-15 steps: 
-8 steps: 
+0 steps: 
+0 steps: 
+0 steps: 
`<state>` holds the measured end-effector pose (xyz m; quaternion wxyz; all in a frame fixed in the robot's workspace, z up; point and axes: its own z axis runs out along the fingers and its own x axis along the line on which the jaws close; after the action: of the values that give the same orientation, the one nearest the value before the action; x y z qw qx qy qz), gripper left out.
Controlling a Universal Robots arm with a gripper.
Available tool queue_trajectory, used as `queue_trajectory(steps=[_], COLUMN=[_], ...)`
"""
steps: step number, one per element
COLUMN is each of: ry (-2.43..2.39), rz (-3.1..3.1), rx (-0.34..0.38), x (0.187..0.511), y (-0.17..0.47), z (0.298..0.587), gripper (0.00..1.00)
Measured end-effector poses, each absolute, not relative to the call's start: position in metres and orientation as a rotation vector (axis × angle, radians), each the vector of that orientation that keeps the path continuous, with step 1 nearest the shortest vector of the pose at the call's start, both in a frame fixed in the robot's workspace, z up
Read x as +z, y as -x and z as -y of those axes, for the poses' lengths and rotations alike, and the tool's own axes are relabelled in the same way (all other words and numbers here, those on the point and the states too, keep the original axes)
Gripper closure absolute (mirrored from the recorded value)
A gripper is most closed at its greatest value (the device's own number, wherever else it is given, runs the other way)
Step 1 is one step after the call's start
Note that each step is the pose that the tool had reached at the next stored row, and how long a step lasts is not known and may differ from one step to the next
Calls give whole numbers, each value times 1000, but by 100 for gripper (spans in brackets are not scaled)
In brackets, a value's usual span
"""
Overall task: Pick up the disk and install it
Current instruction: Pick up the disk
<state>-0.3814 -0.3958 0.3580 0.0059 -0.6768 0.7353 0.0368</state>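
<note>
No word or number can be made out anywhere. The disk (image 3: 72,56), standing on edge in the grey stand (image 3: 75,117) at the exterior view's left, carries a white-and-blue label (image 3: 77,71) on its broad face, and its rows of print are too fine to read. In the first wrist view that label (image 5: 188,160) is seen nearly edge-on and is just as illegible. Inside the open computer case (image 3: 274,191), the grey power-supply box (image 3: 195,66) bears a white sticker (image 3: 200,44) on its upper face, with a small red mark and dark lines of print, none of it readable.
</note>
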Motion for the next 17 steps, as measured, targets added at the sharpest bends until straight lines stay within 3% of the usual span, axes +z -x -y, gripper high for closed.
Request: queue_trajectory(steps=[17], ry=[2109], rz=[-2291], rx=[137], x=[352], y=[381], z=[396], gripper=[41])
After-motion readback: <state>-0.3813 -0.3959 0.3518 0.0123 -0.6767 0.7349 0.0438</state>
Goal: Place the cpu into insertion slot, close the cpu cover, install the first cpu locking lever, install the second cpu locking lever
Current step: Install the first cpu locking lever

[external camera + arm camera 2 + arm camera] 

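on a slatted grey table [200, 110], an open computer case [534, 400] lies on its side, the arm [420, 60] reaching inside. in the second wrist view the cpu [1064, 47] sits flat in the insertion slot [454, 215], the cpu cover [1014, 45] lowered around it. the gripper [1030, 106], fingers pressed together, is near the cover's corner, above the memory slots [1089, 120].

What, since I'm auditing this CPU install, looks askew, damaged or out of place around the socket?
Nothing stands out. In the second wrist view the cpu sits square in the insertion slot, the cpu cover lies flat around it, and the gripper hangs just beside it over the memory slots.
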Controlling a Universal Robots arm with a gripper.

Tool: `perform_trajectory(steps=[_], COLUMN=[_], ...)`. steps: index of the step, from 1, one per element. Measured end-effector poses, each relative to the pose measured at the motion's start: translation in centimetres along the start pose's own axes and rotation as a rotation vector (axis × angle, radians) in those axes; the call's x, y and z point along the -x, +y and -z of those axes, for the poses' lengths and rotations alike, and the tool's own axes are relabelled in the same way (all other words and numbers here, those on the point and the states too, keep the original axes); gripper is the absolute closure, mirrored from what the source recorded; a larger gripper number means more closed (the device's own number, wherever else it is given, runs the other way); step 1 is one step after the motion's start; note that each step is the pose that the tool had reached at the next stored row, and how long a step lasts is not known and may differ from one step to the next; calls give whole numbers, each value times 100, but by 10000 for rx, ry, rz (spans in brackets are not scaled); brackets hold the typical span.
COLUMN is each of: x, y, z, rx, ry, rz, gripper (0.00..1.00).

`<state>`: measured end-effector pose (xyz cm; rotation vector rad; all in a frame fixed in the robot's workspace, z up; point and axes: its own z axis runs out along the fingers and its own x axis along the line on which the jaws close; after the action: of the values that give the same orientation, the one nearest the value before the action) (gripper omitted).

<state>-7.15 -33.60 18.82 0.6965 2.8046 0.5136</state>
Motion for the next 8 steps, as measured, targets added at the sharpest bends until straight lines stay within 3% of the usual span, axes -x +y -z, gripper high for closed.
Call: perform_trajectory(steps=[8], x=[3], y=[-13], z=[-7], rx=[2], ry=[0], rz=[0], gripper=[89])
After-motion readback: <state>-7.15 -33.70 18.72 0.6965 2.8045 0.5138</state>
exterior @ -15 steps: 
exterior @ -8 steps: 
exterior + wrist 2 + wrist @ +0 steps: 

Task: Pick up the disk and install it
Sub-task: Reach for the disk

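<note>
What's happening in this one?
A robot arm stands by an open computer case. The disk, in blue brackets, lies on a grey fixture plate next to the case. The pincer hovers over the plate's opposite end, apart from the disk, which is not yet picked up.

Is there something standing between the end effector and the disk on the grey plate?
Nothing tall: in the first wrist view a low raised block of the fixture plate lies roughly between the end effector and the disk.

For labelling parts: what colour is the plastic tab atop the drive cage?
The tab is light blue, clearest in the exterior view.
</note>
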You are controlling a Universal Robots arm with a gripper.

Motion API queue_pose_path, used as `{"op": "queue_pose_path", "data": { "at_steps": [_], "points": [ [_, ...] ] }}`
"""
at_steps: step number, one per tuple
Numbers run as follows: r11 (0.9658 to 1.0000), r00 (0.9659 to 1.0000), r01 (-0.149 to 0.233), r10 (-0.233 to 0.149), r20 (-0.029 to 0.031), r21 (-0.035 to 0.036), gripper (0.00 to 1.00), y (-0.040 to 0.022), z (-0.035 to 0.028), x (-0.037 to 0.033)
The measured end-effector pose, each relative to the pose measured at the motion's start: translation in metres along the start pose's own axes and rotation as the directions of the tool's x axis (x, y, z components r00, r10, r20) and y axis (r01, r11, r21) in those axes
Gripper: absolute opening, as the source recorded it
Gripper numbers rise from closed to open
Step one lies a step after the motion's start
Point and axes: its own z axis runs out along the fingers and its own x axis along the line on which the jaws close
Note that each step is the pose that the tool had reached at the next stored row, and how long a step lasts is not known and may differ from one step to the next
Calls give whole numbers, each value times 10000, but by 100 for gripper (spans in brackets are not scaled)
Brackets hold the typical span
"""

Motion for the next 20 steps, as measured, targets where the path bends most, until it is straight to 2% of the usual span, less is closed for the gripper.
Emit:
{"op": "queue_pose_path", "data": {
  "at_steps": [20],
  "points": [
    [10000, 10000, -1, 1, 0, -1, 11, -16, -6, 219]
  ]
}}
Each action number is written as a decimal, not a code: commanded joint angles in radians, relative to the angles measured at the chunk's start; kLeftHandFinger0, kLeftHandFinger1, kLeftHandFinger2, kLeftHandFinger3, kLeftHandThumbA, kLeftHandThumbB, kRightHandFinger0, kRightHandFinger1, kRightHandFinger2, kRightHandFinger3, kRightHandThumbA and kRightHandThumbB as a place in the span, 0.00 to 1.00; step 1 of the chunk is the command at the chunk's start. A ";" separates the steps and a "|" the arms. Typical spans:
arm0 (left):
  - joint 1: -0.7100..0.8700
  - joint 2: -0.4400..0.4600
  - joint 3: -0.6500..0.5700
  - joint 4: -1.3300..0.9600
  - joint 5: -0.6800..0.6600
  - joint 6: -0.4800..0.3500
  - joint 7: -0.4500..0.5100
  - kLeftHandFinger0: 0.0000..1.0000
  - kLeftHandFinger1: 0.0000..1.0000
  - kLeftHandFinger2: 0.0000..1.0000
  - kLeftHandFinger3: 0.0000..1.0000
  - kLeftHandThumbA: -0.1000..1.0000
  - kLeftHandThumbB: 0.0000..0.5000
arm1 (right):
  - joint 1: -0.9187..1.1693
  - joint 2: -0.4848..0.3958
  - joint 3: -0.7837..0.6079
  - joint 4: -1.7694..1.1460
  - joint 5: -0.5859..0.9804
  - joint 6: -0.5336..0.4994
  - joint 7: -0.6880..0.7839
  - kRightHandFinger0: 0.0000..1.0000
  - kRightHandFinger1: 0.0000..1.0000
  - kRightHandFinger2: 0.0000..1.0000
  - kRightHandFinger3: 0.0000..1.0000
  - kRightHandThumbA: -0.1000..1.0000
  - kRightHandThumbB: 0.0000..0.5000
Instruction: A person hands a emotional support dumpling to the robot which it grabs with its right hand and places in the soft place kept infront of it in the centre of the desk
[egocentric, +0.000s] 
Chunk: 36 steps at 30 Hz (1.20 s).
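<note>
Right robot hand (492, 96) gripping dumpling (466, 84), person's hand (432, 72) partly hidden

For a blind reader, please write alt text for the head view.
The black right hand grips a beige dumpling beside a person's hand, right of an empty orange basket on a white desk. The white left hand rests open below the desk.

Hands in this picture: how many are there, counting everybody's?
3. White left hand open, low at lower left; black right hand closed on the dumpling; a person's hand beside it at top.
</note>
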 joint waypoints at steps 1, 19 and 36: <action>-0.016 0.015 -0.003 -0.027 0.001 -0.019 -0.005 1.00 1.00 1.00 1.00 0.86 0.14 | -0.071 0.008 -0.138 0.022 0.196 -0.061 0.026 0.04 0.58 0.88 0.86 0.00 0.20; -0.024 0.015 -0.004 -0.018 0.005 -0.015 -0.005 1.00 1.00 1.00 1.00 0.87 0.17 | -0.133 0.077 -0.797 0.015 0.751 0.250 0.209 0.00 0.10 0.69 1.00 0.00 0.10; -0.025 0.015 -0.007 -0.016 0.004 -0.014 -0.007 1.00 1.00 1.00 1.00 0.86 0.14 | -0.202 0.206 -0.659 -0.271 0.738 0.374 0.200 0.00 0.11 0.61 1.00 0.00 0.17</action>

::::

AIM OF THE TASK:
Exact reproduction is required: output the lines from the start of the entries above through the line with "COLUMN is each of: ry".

THE COMPLETED TASK:
-15 steps: 
-8 steps: 
+0 steps: 
+0 steps: 
+0 steps: 
`<state>` holds the measured end-effector pose (xyz m; quaternion wxyz; all in a frame fixed in the robot's workspace, z up; point and axes: its own z axis runs out along the fingers and its own x axis along the line on which the jaws close; after the action: of the values that give the same orientation, the one nearest the value before the action; x y z qw qx qy qz), gripper left out.
Controlling a Universal Robots arm with a gripper.
Available tool queue_trajectory, used as `queue_trajectory(steps=[_], COLUMN=[_], ...)`
"""
steps: step number, one per element
COLUMN is each of: ry (-2.43..2.39), rz (-3.1..3.1), rx (-0.34..0.38), x (0.187..0.511), y (-0.17..0.47), z (0.298..0.587), gripper (0.00..1.00)

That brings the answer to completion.